WORK REQUEST: Transcribe the following records exactly, images excluded.

DATASET:

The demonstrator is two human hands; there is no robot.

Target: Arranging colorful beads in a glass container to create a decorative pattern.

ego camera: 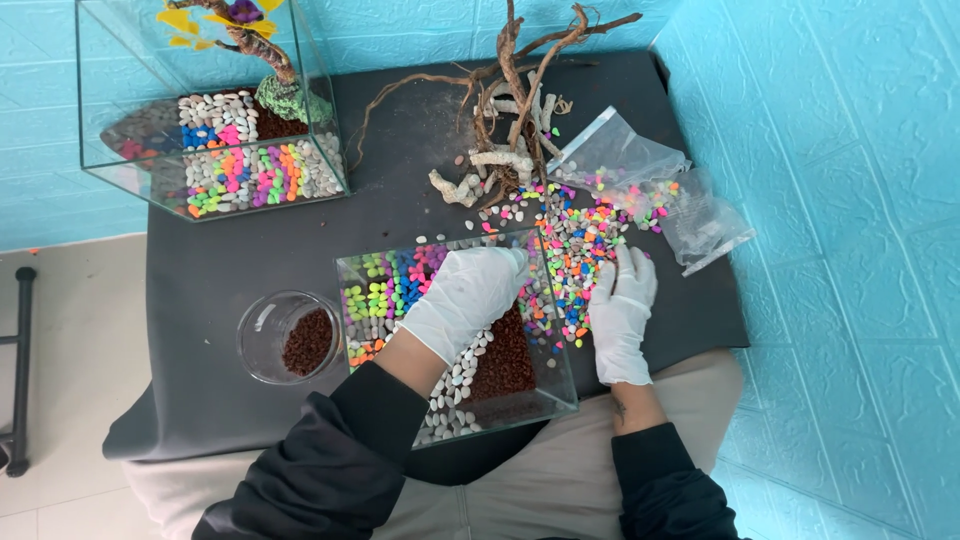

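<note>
The person's left hand, in a white glove, reached into the small glass tank, its fingers loosely spread and pressed down on the pebbles inside, gripping nothing that I could see. The gloved right hand lay just outside the tank's right wall, fingers extended onto the loose heap of coloured pebbles on the dark tabletop. That heap ran away from the right fingertips toward the driftwood and the clear plastic bags, so the right hand was the nearer. A glass cup of brown gravel stood left of the tank; a larger tank sat farther back.
</note>
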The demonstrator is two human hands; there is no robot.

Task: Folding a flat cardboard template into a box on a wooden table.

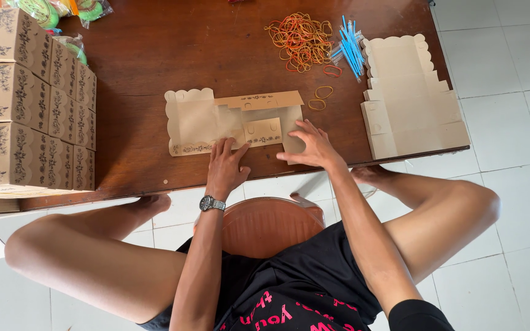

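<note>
Two bare hands press a flat kraft box blank point(234, 122) onto a dark wooden table point(154, 55), mid-fold.

At nine o'clock, assembled brown boxes point(29, 101) with dark floral print stand stacked in rows; green-filled plastic packets point(50, 9) lie at eleven. At centre, the left hand point(227, 164), a wristwatch point(211, 203) on it, lies fingers spread and flat on the blank's printed lower edge; the right hand point(311, 147) spreads over the blank's right panel, holding nothing pinched. The fold appears just begun; raising the side panels would call for a firm crease. At one o'clock sit orange rubber bands point(299, 40) and blue sticks point(351, 46); at three, a stack of unfolded blanks point(409, 98).
</note>
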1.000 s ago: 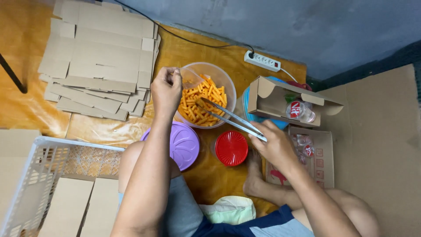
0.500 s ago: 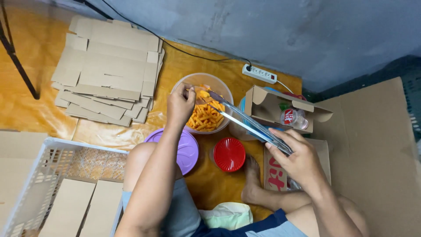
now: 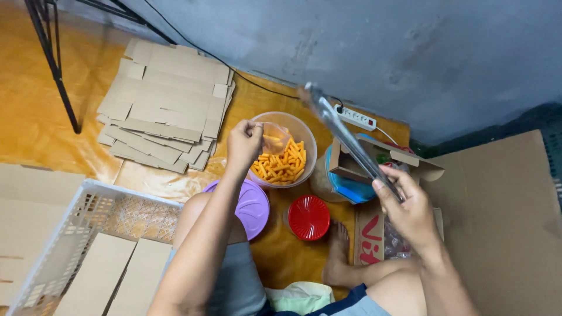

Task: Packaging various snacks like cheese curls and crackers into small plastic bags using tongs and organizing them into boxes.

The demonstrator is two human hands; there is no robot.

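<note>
My left hand pinches a small clear plastic bag with a few orange snack sticks in it, held over the clear bowl of orange snack sticks. My right hand grips metal tongs, raised and pointing up and away from the bowl, blurred with motion. A purple lid and a red lid lie on the floor near my legs.
A stack of flattened cardboard lies at the back left. A white plastic crate with cardboard pieces stands at the front left. An open carton, a blue-lidded container, a power strip and a large cardboard sheet are on the right.
My right hand has lifted the tongs out of the bowl, up and to the right. My left hand stayed over the bowl with the bag.
</note>
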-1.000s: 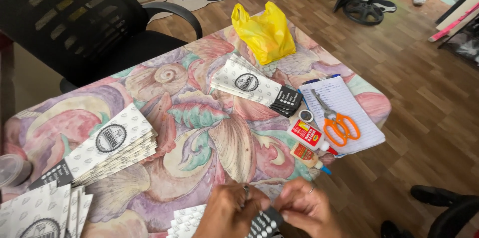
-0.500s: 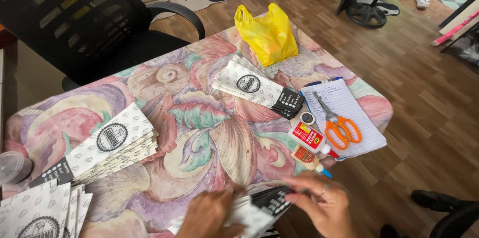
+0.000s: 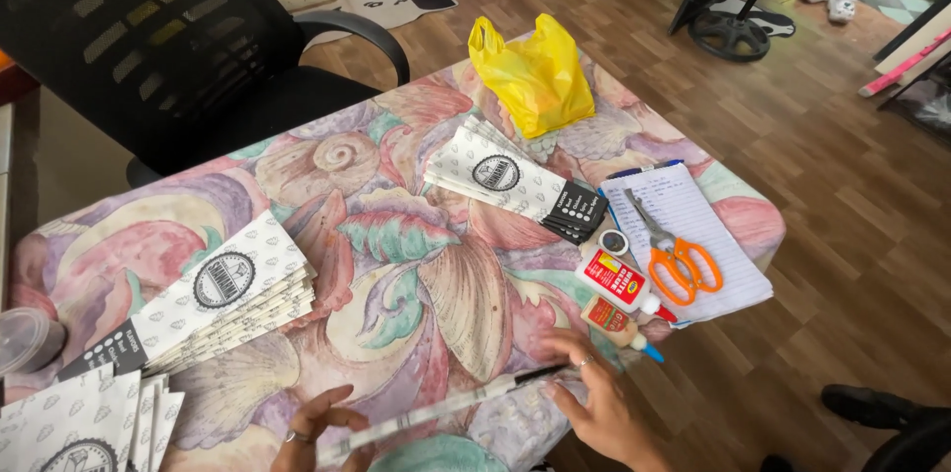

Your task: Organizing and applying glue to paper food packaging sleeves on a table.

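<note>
Bright, even daylight, mostly sharp.
Strongest at top right across the floor; soft, faint shadows on the surface; slight motion blur on both hands at the bottom; mild wide-angle bending at edges.

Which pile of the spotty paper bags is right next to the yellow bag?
The small fanned pile in the middle of the table. Its top end almost touches the yellow plastic bag. The bigger piles lie far off at the left edge.

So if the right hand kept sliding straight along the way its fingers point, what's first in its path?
Apart from the folded paper piece under the right hand, probably the stack of printed paper bags; depth is uncertain.
</note>
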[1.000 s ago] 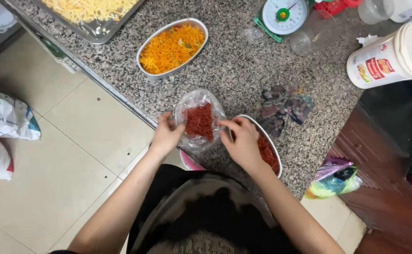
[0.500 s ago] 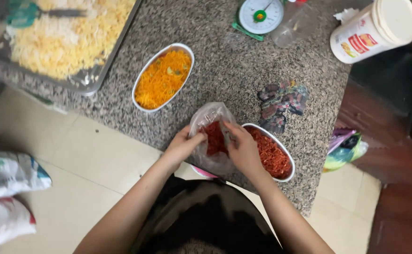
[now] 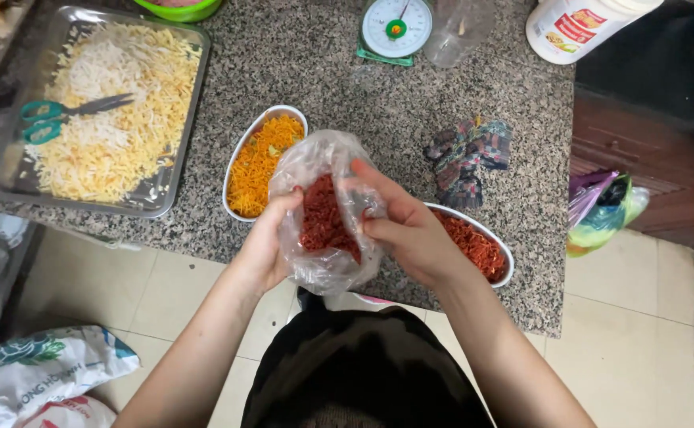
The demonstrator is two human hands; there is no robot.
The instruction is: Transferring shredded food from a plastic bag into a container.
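Note:
A clear plastic bag holding red shredded food is gripped between both hands over the counter's near edge. My left hand clasps its left side. My right hand pinches the bag's right side, fingers stretched over the top. Just right of my right hand lies an oval metal dish of red shreds. Behind the bag sits an oval dish of orange shreds.
A metal tray of yellow and white shreds with teal scissors lies at the left. A small kitchen scale, a clear cup, a white tub and a crumpled cloth stand on the granite counter. Bags lie on the tiled floor.
The bag has been lifted off the counter edge and held upright between both hands. My view has shifted right, bringing the tray and scissors fully into sight.

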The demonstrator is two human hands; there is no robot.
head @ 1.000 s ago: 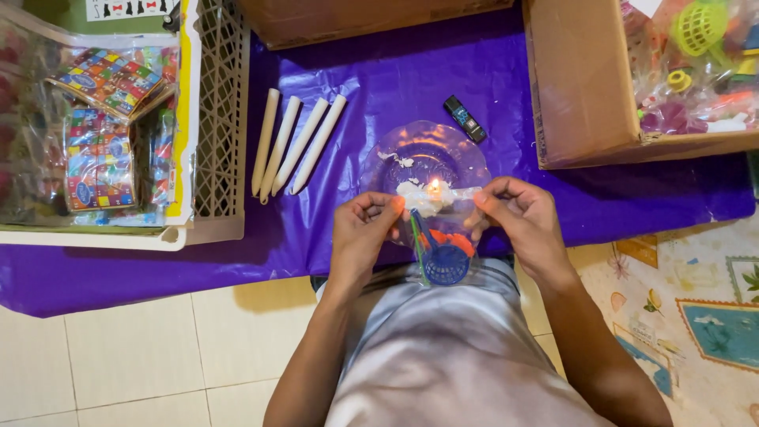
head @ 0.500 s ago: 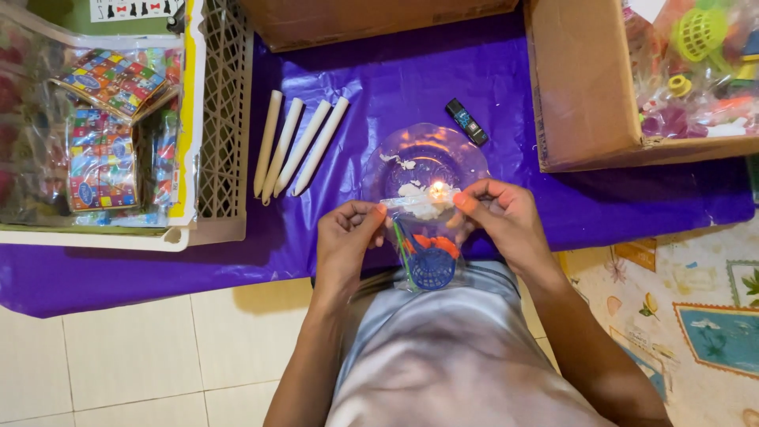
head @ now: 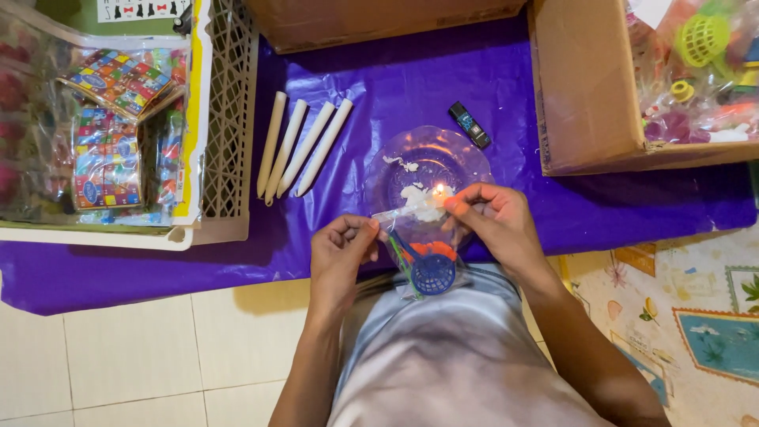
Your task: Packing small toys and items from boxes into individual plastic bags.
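Left hand (head: 341,251) and right hand (head: 490,221) pinching a clear crinkled plastic bag (head: 411,237) of round mesh toys taut, fingers clamped on its top edge over a small flame (head: 437,190), glossy clear plate (head: 423,170) near the purple sheet's (head: 506,87) front edge, four smooth white candles (head: 304,146) beside.

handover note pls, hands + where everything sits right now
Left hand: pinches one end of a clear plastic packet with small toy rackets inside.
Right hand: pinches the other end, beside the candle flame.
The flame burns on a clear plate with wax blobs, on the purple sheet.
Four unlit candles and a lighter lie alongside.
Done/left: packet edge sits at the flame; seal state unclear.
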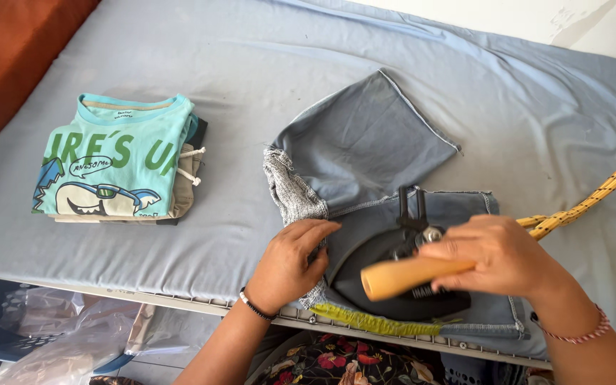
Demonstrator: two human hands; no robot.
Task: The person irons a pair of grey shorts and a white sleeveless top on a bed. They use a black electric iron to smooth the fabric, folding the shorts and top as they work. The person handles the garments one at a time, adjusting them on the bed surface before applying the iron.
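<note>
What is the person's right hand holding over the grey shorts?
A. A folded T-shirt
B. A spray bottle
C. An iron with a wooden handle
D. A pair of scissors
C: the right hand grips the wooden handle of a dark iron resting on the grey shorts, while the left hand presses the fabric flat.

A stack of folded clothes [119,167], a turquoise printed shirt on top, sits near the left edge of the grey padded ironing table [180,64]. Below its near edge lie clear plastic bags [58,335] and flowered fabric [336,360].
</note>
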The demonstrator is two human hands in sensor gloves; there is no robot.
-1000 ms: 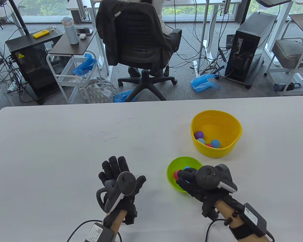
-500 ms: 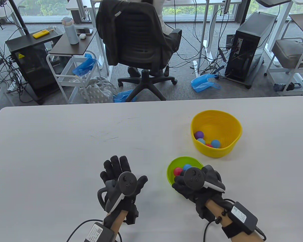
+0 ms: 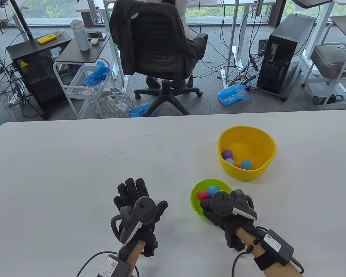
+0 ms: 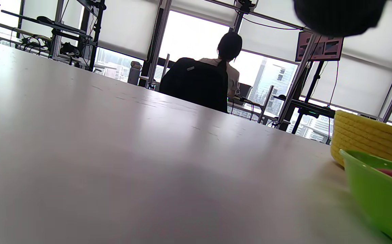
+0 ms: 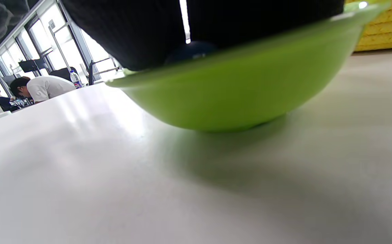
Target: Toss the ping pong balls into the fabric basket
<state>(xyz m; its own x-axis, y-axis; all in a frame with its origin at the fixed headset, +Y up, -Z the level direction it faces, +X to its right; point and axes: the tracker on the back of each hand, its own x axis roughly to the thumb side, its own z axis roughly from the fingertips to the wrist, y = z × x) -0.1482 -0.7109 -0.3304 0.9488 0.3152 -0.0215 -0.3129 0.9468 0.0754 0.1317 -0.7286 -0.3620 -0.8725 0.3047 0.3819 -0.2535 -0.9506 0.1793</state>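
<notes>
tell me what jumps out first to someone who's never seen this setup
The bright yellow woven fabric basket at the table's right stands out first, with purple, blue and red balls inside. Just nearer sits a lime green plastic bowl holding a red ball and a blue ball, with the black-gloved right hand reaching over its near rim. The gloved left hand rests flat on the white table, fingers spread.

right hand [image 3: 223, 212] over green bowl [image 3: 196, 206] (two balls showing), yellow basket [image 3: 265, 170] beyond
</notes>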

OUTPUT OF THE TASK:
The demonstrator is two human hands; there is no robot.

Target: Arranging colorful beads in a glass container to create a decorative pattern.

ego camera: 

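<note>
The person's left hand, in a white glove, reached into the small glass tank, its fingers loosely spread and pressed down on the pebbles inside, gripping nothing that I could see. The gloved right hand lay just outside the tank's right wall, fingers extended onto the loose heap of coloured pebbles on the dark tabletop. That heap ran away from the right fingertips toward the driftwood and the clear plastic bags, so the right hand was the nearer. A glass cup of brown gravel stood left of the tank; a larger tank sat farther back.
</note>
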The demonstrator is two human hands; there is no robot.

Task: Folding a flat cardboard template into a box on a wooden table.


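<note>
Two bare hands press a flat kraft box blank point(234, 122) onto a dark wooden table point(154, 55), mid-fold.

At nine o'clock, assembled brown boxes point(29, 101) with dark floral print stand stacked in rows; green-filled plastic packets point(50, 9) lie at eleven. At centre, the left hand point(227, 164), a wristwatch point(211, 203) on it, lies fingers spread and flat on the blank's printed lower edge; the right hand point(311, 147) spreads over the blank's right panel, holding nothing pinched. The fold appears just begun; raising the side panels would call for a firm crease. At one o'clock sit orange rubber bands point(299, 40) and blue sticks point(351, 46); at three, a stack of unfolded blanks point(409, 98).
</note>
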1.000 s ago: 
0.500 s ago: 
now: 

Task: Packaging various snacks like cheese curls and crackers into small plastic bags using tongs and organizing them into boxes.

The demonstrator is two human hands; there is no robot.

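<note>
My left hand pinches a small clear plastic bag with a few orange snack sticks in it, held over the clear bowl of orange snack sticks. My right hand grips metal tongs, raised and pointing up and away from the bowl, blurred with motion. A purple lid and a red lid lie on the floor near my legs.
A stack of flattened cardboard lies at the back left. A white plastic crate with cardboard pieces stands at the front left. An open carton, a blue-lidded container, a power strip and a large cardboard sheet are on the right.
My right hand has lifted the tongs out of the bowl, up and to the right. My left hand stayed over the bowl with the bag.
</note>
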-1.000s: 
-0.500s: 
+0.000s: 

Your task: Organizing and applying glue to paper food packaging sleeves on a table.

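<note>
Bright, even daylight, mostly sharp.
Strongest at top right across the floor; soft, faint shadows on the surface; slight motion blur on both hands at the bottom; mild wide-angle bending at edges.

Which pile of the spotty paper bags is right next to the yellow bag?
The small fanned pile in the middle of the table. Its top end almost touches the yellow plastic bag. The bigger piles lie far off at the left edge.

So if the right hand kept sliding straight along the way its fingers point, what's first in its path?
Apart from the folded paper piece under the right hand, probably the stack of printed paper bags; depth is uncertain.
</note>
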[1.000 s ago] 
[0.500 s ago] 
[now] 
The demonstrator is two human hands; there is no robot.
The instruction is: Transferring shredded food from a plastic bag into a container.
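Note:
A clear plastic bag holding red shredded food is gripped between both hands over the counter's near edge. My left hand clasps its left side. My right hand pinches the bag's right side, fingers stretched over the top. Just right of my right hand lies an oval metal dish of red shreds. Behind the bag sits an oval dish of orange shreds.
A metal tray of yellow and white shreds with teal scissors lies at the left. A small kitchen scale, a clear cup, a white tub and a crumpled cloth stand on the granite counter. Bags lie on the tiled floor.
The bag has been lifted off the counter edge and held upright between both hands. My view has shifted right, bringing the tray and scissors fully into sight.
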
The demonstrator is two human hands; there is no robot.
head @ 1.000 s ago: 
head @ 0.500 s ago: 
head @ now: 
Your task: Packing small toys and items from boxes into individual plastic bags.
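Left hand (head: 341,251) and right hand (head: 490,221) pinching a clear crinkled plastic bag (head: 411,237) of round mesh toys taut, fingers clamped on its top edge over a small flame (head: 437,190), glossy clear plate (head: 423,170) near the purple sheet's (head: 506,87) front edge, four smooth white candles (head: 304,146) beside.

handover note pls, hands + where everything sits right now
Left hand: pinches one end of a clear plastic packet with small toy rackets inside.
Right hand: pinches the other end, beside the candle flame.
The flame burns on a clear plate with wax blobs, on the purple sheet.
Four unlit candles and a lighter lie alongside.
Done/left: packet edge sits at the flame; seal state unclear.
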Demonstrator: two human hands; no robot.
Task: The person irons a pair of grey shorts and a white sleeveless top on a bed. They use a black electric iron to smooth the fabric, folding the shorts and top as they work. The person handles the garments one at a time, adjusting them on the bed surface before applying the iron.
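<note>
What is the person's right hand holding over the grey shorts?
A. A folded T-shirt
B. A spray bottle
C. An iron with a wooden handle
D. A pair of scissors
C: the right hand grips the wooden handle of a dark iron resting on the grey shorts, while the left hand presses the fabric flat.

A stack of folded clothes [119,167], a turquoise printed shirt on top, sits near the left edge of the grey padded ironing table [180,64]. Below its near edge lie clear plastic bags [58,335] and flowered fabric [336,360].
</note>
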The demonstrator is two human hands in sensor gloves; there is no robot.
-1000 ms: 
-500 ms: 
+0 ms: 
+0 ms: 
+0 ms: 
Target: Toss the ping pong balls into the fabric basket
<state>(xyz m; its own x-axis, y-axis; all in a frame with its origin at the fixed headset, +Y up, -Z the level direction it faces, +X to its right; point and axes: the tracker on the back of each hand, its own x axis roughly to the thumb side, its own z axis roughly from the fingertips to the wrist, y = z × x) -0.1482 -0.7109 -0.3304 0.9488 0.3152 -0.0215 -0.3129 0.9468 0.0754 0.1317 -0.7286 -0.3620 -0.8725 0.3047 0.3819 -0.2535 -0.9506 0.1793</state>
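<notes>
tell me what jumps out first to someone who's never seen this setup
The bright yellow woven fabric basket at the table's right stands out first, with purple, blue and red balls inside. Just nearer sits a lime green plastic bowl holding a red ball and a blue ball, with the black-gloved right hand reaching over its near rim. The gloved left hand rests flat on the white table, fingers spread.

right hand [image 3: 223, 212] over green bowl [image 3: 196, 206] (two balls showing), yellow basket [image 3: 265, 170] beyond
</notes>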

The response to this exercise is now finished.